**Exercise:**
Output the lines below exactly, please, from the first line until the line with "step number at", counting both.

** Opening Available data block **

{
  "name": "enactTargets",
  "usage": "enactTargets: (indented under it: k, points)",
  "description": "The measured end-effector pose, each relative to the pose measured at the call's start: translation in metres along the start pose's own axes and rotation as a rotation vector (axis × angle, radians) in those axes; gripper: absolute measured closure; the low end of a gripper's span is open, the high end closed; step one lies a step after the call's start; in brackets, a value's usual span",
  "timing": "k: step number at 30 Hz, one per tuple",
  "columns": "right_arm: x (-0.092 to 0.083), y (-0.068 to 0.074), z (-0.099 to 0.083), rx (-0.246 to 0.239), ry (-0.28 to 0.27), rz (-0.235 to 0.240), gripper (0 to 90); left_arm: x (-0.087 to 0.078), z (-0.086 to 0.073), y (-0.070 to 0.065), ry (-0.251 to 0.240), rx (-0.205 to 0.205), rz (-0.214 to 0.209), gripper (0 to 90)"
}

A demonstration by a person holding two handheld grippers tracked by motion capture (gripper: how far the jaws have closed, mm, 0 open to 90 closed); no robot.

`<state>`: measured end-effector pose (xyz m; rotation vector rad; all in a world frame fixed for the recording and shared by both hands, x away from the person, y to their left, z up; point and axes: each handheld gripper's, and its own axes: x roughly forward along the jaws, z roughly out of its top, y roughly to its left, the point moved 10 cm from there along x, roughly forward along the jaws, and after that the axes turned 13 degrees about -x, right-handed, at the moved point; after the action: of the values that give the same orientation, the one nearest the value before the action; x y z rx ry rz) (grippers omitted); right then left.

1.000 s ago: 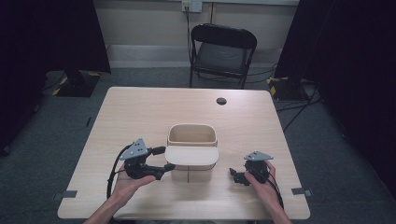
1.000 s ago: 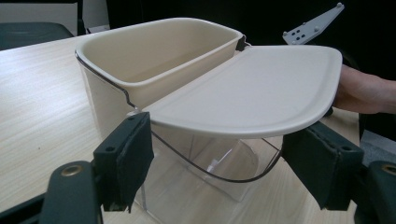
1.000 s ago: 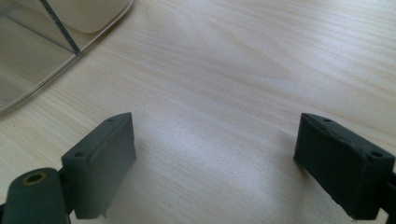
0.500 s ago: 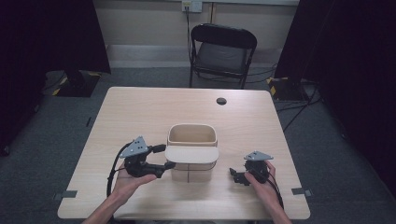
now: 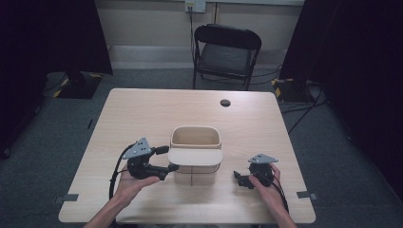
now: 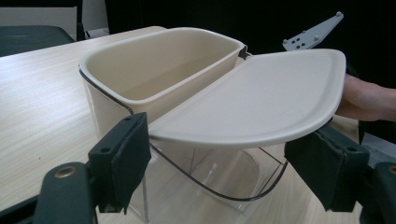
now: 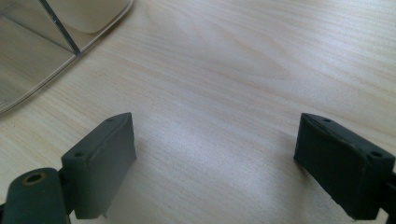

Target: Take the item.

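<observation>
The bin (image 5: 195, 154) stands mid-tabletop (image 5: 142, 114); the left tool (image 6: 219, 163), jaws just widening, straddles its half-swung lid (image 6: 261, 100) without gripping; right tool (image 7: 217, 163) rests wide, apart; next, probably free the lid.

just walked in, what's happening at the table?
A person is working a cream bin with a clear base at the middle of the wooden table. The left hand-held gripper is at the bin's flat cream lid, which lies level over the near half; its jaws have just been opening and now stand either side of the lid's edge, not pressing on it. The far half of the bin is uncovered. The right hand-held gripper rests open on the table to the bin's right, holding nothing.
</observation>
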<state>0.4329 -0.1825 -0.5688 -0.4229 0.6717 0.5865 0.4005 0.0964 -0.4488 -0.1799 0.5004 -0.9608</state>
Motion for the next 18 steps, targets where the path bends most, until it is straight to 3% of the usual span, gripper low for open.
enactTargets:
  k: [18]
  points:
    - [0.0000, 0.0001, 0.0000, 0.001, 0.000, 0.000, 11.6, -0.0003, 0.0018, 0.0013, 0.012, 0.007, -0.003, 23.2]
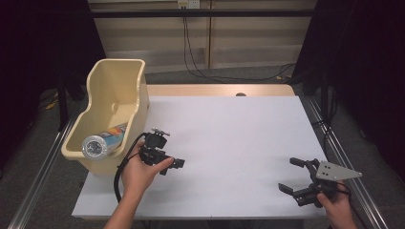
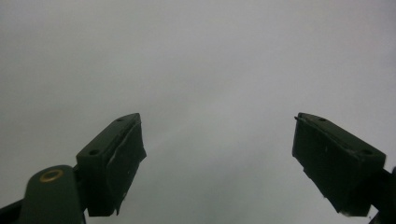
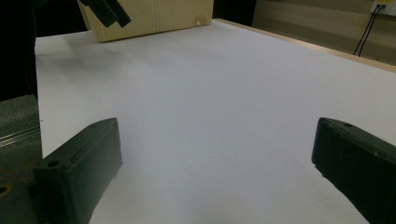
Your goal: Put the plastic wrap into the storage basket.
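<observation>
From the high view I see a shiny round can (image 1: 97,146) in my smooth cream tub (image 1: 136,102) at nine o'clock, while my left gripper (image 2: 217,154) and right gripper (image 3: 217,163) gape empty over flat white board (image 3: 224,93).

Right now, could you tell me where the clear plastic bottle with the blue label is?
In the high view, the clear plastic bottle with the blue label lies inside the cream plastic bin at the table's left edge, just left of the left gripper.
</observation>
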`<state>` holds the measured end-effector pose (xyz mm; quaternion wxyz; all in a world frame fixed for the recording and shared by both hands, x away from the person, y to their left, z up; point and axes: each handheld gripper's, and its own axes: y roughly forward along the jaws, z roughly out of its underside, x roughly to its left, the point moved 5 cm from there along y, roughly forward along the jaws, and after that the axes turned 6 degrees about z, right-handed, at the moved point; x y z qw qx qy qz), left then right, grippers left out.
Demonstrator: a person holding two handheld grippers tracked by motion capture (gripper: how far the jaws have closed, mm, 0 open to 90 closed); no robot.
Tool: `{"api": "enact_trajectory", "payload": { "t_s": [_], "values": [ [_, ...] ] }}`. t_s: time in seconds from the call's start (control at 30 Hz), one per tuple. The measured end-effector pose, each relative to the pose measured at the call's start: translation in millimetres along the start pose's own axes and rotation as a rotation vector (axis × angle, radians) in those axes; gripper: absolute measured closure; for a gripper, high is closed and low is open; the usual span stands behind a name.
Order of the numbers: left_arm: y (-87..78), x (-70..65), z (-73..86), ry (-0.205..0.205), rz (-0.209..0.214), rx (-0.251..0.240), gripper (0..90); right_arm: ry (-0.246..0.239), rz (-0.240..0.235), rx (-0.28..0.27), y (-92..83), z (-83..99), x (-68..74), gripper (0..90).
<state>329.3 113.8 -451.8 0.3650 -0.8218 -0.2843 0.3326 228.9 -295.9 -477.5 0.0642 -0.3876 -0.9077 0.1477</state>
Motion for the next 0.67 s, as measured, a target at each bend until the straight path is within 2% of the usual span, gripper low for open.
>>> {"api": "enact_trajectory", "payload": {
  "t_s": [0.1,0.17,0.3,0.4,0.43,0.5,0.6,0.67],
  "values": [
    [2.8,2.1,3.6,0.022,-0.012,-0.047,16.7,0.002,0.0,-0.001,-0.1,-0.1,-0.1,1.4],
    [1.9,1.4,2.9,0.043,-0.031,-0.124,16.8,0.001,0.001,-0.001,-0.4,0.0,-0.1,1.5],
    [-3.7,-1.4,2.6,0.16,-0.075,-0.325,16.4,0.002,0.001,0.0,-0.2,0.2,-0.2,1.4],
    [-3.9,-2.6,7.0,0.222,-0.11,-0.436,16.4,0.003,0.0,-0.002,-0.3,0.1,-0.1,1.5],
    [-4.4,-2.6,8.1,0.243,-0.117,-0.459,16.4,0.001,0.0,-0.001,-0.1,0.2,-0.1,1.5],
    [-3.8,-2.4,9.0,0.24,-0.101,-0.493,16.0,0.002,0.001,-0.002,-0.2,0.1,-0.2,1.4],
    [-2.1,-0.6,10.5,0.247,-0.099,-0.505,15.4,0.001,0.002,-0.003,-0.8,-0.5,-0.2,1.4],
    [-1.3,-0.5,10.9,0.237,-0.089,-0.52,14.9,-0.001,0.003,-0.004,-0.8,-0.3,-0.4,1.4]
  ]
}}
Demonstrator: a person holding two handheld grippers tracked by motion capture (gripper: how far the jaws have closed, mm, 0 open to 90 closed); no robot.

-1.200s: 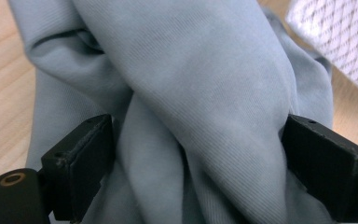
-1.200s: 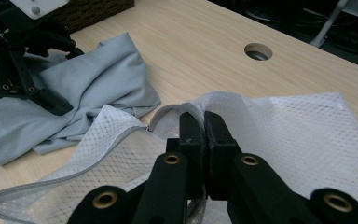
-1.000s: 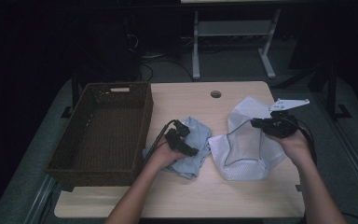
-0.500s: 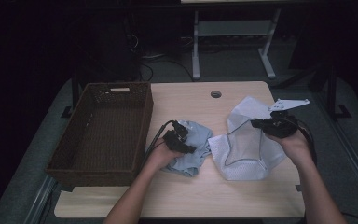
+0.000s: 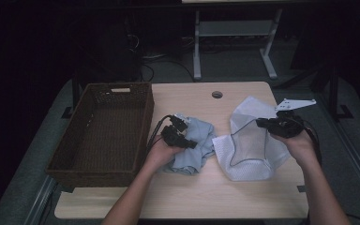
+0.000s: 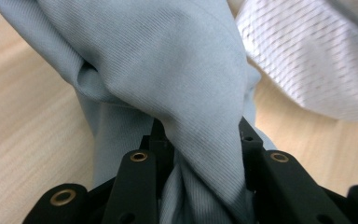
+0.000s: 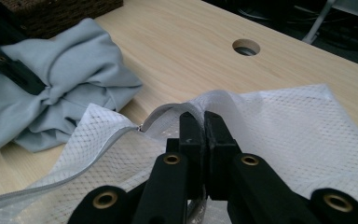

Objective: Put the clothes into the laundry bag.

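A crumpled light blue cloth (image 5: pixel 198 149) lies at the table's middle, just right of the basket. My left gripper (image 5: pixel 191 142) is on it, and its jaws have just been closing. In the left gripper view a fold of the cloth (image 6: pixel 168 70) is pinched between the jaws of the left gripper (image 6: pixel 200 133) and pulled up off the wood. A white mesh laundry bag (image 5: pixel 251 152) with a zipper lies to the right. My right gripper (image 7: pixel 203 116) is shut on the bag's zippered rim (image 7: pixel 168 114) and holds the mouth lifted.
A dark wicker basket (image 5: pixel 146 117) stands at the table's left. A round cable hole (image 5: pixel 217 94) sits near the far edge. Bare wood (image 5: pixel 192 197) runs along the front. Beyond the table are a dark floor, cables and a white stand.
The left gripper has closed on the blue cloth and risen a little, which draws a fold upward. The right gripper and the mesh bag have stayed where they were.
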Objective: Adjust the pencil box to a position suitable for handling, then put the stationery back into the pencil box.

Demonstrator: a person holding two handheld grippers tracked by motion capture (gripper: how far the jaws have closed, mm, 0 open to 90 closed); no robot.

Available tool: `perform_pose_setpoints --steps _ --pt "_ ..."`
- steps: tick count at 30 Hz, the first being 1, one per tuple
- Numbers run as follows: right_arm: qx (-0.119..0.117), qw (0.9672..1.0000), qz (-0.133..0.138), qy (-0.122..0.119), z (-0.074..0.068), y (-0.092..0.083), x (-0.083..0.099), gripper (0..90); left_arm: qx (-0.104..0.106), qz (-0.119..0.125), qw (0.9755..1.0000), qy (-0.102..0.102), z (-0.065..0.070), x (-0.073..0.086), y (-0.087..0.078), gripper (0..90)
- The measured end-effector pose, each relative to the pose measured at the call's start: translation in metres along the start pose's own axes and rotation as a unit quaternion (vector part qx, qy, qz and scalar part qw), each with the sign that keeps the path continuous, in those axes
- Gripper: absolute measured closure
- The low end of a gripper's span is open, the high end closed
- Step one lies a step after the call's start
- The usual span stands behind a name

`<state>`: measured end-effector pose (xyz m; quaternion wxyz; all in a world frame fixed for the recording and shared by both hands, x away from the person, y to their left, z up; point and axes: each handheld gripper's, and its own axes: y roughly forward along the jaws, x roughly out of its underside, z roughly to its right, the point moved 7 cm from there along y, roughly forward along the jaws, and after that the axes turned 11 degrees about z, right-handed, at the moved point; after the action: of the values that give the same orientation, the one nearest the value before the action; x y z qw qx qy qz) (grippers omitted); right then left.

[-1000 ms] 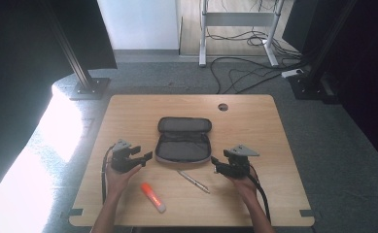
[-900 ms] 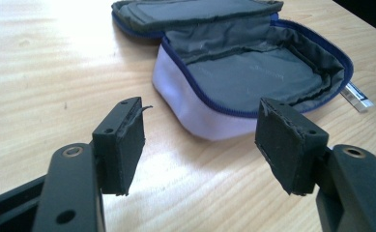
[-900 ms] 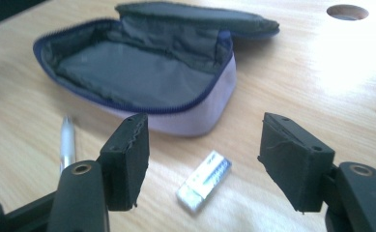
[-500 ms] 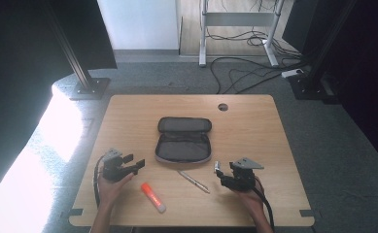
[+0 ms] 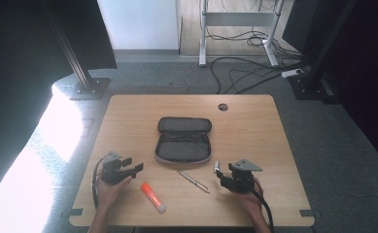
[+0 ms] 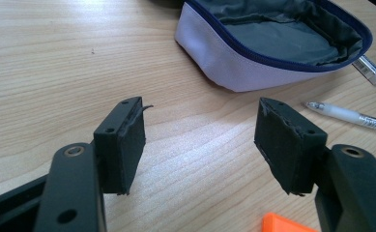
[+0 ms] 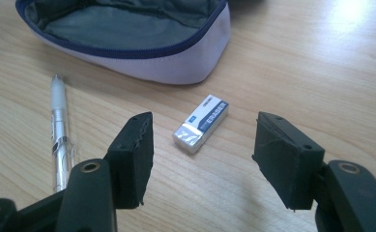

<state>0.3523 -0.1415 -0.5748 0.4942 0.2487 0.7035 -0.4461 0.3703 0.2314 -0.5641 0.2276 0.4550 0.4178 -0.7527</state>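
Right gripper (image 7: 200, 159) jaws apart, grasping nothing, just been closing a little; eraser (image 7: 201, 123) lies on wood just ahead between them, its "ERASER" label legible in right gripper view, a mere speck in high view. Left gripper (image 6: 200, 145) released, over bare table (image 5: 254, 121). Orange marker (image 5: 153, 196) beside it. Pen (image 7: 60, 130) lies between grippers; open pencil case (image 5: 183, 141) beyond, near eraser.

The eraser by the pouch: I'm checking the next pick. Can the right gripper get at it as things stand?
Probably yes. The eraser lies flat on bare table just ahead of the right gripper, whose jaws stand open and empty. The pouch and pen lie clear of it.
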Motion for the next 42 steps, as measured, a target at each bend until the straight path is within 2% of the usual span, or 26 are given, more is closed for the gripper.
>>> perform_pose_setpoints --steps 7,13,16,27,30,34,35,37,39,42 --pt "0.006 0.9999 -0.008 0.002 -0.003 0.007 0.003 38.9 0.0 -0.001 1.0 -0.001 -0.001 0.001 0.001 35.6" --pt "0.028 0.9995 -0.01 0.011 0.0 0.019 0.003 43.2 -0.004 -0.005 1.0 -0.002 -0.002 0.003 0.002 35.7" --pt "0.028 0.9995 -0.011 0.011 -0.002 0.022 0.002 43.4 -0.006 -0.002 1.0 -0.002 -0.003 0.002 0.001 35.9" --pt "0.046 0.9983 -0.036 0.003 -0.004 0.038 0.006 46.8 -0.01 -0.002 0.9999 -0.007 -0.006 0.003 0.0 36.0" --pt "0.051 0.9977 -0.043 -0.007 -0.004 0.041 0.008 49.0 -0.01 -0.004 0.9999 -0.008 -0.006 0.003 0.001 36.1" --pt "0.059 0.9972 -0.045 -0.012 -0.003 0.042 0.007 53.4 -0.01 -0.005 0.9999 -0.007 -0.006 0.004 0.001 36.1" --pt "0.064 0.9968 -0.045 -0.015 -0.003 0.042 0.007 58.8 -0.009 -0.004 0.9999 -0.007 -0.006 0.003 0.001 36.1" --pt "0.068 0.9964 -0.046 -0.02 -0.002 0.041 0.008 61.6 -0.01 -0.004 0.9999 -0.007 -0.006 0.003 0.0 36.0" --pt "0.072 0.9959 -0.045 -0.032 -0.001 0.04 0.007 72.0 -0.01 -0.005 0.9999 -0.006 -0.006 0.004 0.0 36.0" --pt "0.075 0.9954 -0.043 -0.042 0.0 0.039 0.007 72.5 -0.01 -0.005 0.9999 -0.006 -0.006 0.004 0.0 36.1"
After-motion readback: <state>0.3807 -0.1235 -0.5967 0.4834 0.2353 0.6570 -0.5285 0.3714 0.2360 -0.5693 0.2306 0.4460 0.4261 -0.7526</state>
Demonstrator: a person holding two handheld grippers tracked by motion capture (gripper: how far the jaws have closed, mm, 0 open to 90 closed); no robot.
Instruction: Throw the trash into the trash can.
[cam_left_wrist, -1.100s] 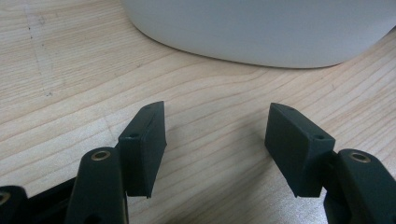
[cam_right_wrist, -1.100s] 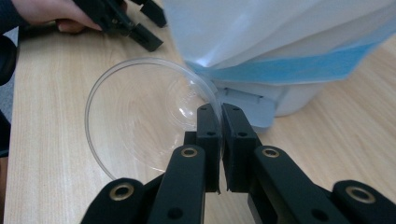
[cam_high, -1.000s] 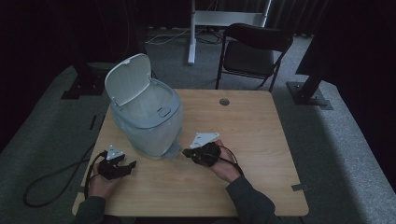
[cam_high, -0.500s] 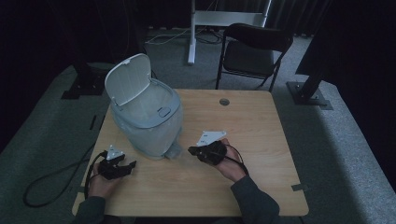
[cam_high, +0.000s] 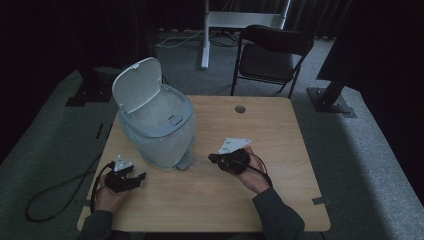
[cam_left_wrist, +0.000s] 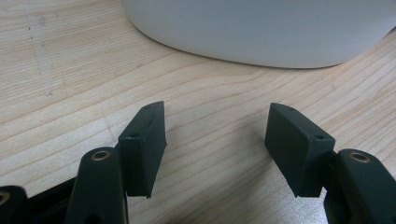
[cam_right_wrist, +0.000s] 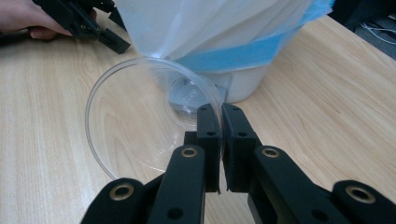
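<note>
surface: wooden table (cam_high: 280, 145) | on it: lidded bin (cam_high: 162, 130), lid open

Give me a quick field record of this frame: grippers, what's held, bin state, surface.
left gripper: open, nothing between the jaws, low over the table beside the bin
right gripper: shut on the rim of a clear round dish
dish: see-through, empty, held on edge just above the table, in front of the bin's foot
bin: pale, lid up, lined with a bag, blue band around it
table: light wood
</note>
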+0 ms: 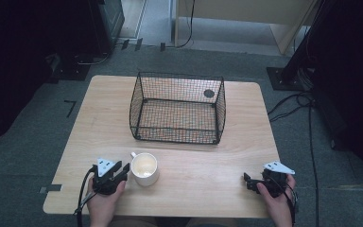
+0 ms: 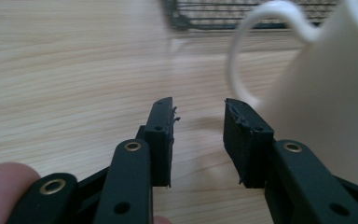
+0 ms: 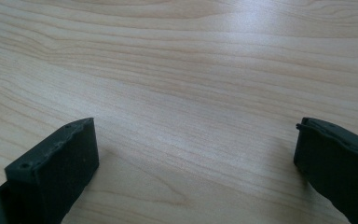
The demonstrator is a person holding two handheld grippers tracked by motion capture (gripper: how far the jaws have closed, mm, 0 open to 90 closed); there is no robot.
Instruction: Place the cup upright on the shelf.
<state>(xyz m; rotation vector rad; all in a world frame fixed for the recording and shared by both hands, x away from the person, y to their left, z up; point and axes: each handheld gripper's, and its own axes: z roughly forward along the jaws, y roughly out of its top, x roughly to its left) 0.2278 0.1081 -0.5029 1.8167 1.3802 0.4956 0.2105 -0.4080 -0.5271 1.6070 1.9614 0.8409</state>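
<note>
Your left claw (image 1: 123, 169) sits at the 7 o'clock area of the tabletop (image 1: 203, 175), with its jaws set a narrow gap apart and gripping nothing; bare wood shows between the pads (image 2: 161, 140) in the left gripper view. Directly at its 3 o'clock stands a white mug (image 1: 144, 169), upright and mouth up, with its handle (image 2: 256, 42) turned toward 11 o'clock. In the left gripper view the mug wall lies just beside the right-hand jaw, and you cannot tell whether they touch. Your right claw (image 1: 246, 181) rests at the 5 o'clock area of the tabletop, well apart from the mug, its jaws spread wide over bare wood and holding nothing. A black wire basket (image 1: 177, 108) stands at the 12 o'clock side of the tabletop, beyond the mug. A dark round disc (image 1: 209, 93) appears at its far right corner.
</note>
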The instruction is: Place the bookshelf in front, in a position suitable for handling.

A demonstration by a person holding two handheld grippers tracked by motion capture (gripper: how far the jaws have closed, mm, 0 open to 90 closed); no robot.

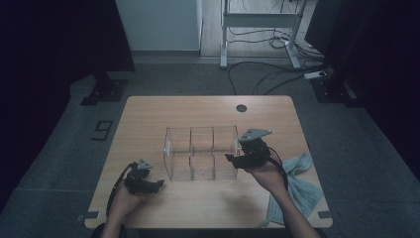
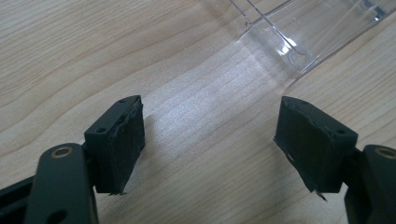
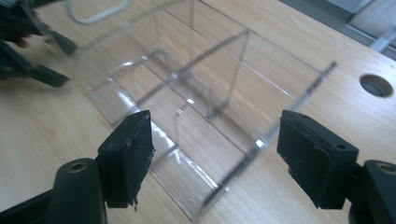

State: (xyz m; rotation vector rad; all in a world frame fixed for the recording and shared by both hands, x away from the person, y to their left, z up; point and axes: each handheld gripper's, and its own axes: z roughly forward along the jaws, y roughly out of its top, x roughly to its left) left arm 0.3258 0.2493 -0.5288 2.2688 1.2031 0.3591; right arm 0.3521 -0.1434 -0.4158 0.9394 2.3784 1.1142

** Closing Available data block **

**Output below:**
{
  "name": "enactTargets",
  "usage": "enactTargets: (indented under it: k, points)",
  "description": "The measured end-effector pose, each relative to the pose measured at the call's start: translation in metres along the start pose's own axes and rotation as a rotation vector (axis × angle, radians) in those axes; gripper: absolute measured closure; the low end of a gripper's span is open, the high end closed; step one lies a step after the call's start; in brackets, a value's usual span",
  "timing": "k: step number at 30 Hz, one per tuple",

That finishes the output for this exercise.